Problem to work on: Give the number of lines in the following entries that contain the word "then", with nothing added.

Records from a collection:
——————
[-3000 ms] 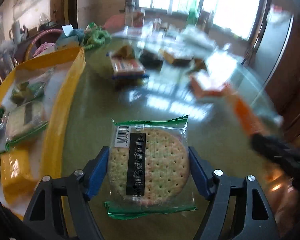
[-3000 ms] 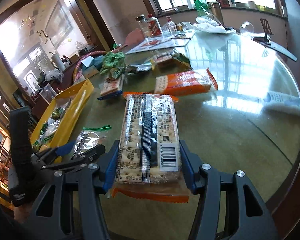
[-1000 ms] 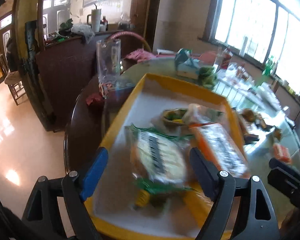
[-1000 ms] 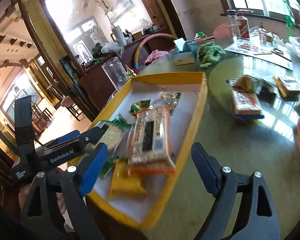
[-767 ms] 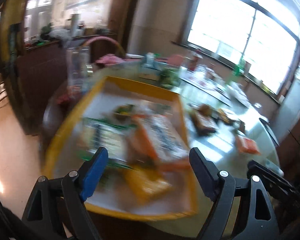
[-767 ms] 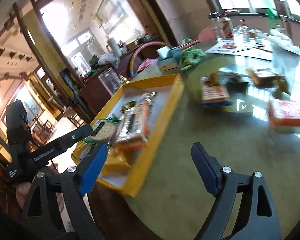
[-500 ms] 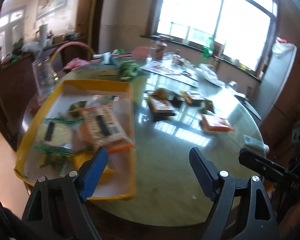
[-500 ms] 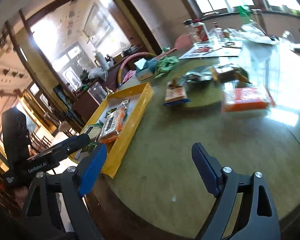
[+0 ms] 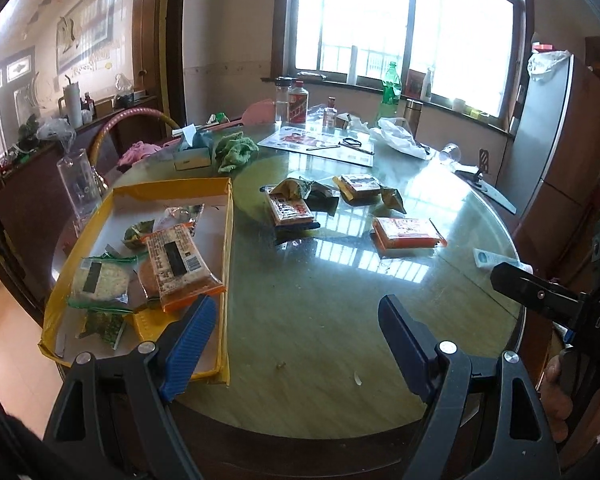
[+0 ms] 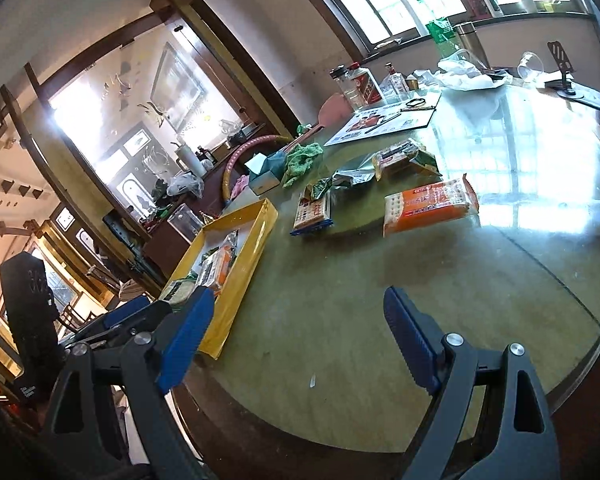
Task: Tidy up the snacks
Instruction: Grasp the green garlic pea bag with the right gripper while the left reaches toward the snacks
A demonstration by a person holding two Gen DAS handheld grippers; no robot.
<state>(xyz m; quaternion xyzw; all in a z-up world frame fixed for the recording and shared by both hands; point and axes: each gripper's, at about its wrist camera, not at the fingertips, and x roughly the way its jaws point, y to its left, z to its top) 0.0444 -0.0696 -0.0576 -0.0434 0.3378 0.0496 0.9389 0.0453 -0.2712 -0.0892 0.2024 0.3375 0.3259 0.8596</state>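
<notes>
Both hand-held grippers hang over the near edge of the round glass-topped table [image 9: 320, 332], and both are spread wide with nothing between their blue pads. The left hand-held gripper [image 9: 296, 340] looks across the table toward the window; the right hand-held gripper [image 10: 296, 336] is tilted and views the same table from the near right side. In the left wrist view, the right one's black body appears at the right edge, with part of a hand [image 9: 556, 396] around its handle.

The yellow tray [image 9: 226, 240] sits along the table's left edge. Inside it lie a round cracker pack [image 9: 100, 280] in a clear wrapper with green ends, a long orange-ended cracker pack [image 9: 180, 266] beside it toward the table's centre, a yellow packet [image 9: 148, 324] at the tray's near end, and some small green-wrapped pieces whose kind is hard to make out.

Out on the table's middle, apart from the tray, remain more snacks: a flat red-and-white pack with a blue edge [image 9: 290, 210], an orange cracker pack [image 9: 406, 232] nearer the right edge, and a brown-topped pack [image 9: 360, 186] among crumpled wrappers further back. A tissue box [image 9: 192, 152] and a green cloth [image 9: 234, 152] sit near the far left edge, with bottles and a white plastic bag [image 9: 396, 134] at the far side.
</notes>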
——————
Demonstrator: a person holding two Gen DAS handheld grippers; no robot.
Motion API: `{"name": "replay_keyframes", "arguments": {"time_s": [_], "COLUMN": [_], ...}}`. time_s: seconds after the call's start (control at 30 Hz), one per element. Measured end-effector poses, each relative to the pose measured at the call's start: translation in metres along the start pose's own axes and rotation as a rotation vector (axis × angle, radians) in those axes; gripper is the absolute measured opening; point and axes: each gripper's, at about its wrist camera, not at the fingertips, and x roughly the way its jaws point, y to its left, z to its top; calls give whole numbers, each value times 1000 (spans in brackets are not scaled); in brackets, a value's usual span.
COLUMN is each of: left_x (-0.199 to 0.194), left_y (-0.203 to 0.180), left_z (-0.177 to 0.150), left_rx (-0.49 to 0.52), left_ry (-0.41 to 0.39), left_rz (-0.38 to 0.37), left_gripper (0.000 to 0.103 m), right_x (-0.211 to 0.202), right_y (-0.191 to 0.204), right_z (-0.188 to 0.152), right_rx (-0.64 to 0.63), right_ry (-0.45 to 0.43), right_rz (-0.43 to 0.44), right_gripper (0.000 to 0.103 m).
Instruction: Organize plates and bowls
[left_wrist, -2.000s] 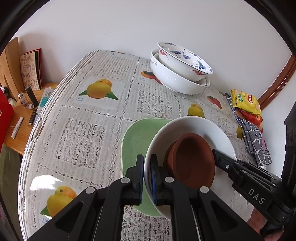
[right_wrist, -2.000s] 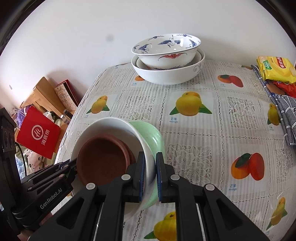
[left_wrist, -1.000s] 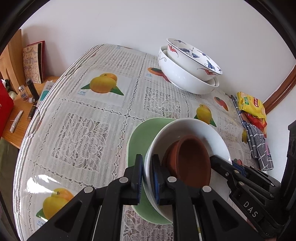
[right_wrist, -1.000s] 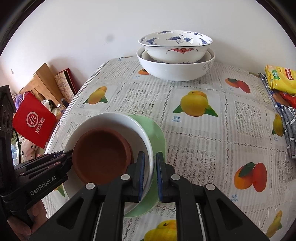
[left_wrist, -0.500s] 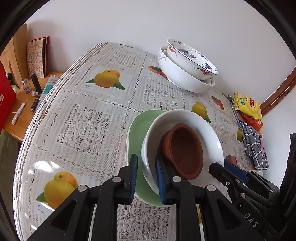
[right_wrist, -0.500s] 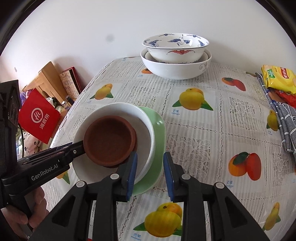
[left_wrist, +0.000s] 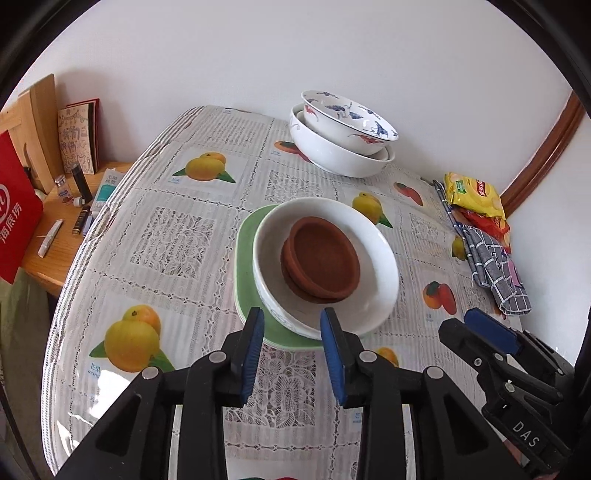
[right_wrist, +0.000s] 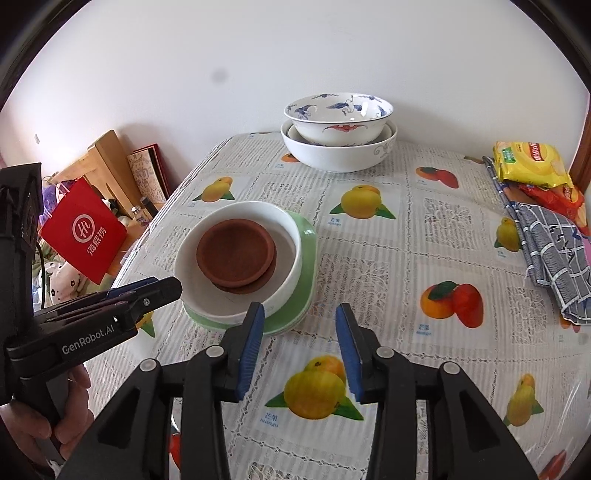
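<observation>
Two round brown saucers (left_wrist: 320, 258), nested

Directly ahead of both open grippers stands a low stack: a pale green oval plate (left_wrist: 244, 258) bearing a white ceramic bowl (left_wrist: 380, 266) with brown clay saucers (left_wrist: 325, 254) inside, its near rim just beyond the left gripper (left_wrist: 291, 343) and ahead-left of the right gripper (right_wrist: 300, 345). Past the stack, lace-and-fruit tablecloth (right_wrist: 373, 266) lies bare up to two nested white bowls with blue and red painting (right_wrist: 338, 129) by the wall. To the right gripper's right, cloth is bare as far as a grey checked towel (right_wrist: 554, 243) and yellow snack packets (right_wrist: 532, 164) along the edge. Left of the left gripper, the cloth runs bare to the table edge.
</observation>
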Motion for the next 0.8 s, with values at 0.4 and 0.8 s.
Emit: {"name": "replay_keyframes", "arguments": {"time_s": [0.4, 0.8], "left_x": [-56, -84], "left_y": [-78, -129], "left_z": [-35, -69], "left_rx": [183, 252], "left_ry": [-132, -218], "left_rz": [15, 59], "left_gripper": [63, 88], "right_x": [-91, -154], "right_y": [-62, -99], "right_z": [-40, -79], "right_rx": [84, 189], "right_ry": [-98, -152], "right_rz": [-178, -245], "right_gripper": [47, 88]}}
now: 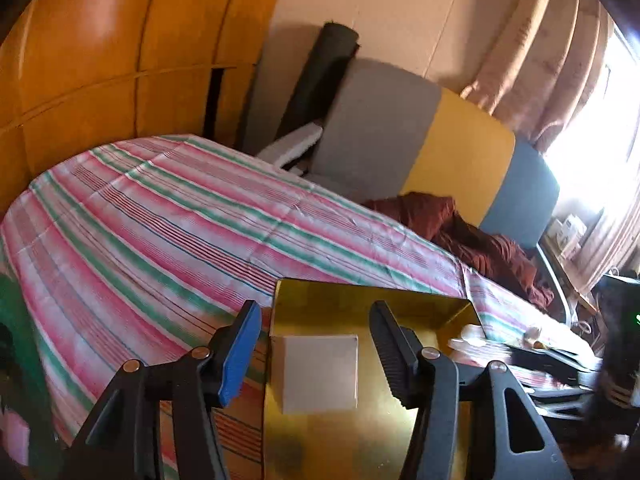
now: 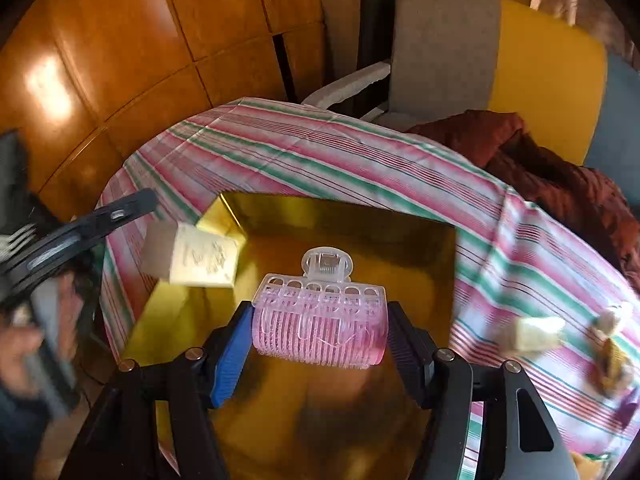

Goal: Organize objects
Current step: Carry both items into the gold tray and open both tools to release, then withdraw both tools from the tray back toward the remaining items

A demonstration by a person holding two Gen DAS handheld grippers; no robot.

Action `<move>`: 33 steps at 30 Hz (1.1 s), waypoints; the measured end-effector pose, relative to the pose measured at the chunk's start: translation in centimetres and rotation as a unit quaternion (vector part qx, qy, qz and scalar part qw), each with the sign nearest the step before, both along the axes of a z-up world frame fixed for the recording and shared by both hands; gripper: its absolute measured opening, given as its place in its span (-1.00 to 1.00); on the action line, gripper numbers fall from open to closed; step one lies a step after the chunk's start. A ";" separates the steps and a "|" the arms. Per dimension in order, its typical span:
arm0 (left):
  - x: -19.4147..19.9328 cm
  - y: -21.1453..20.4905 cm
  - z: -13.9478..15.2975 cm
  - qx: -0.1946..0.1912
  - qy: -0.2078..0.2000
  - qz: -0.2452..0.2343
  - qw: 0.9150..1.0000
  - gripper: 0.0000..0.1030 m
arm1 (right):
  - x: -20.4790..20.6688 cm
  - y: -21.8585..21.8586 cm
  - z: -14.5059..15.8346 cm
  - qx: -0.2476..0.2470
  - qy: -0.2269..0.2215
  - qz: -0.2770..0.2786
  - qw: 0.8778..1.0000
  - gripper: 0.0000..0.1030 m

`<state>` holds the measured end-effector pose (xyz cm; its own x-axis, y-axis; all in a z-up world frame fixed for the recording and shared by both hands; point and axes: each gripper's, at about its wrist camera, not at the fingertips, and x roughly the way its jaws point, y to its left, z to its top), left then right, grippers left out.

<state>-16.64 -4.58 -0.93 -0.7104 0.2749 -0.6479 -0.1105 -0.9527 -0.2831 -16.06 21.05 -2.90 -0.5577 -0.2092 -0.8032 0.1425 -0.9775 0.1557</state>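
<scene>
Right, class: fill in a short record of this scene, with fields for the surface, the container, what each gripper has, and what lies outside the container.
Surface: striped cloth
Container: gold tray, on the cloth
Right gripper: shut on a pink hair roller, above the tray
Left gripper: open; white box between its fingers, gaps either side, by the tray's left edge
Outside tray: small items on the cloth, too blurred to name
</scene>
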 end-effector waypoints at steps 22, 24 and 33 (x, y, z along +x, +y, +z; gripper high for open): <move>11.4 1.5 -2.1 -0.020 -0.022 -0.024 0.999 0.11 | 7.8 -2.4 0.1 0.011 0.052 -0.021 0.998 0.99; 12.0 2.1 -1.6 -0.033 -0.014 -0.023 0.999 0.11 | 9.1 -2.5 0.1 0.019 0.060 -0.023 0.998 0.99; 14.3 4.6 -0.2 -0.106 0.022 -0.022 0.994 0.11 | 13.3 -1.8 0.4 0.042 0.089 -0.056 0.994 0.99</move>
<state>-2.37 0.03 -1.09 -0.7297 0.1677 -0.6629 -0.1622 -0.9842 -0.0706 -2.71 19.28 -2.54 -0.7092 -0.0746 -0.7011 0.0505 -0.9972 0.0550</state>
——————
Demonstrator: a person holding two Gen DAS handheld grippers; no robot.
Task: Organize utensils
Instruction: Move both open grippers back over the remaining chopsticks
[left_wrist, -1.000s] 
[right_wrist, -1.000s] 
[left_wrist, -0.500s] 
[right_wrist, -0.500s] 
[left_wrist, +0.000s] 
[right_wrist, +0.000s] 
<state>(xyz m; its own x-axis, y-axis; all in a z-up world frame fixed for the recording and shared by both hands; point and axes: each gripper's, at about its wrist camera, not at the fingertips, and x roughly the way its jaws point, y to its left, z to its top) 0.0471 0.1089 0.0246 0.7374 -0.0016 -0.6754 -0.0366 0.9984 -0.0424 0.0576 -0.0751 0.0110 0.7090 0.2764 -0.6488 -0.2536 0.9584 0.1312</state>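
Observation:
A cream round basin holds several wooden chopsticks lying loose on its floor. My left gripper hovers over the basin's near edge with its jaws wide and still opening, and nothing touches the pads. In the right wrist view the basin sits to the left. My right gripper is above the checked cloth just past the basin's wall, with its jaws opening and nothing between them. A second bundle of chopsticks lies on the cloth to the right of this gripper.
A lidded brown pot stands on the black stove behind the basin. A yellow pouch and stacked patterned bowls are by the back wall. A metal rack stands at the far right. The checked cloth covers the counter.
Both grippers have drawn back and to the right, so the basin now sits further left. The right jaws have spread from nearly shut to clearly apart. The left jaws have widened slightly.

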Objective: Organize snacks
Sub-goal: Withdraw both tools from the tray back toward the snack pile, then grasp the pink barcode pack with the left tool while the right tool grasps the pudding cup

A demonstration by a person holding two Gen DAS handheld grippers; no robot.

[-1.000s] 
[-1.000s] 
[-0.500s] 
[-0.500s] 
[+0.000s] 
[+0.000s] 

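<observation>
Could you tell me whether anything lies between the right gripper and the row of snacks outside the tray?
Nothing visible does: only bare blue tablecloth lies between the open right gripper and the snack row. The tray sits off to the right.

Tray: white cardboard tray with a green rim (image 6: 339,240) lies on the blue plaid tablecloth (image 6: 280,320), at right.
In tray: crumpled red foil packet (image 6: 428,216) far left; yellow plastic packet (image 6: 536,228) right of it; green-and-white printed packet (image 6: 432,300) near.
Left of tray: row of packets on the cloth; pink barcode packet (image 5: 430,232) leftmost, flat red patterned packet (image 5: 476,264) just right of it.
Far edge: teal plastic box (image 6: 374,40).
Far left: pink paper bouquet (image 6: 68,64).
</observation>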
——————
Response: 3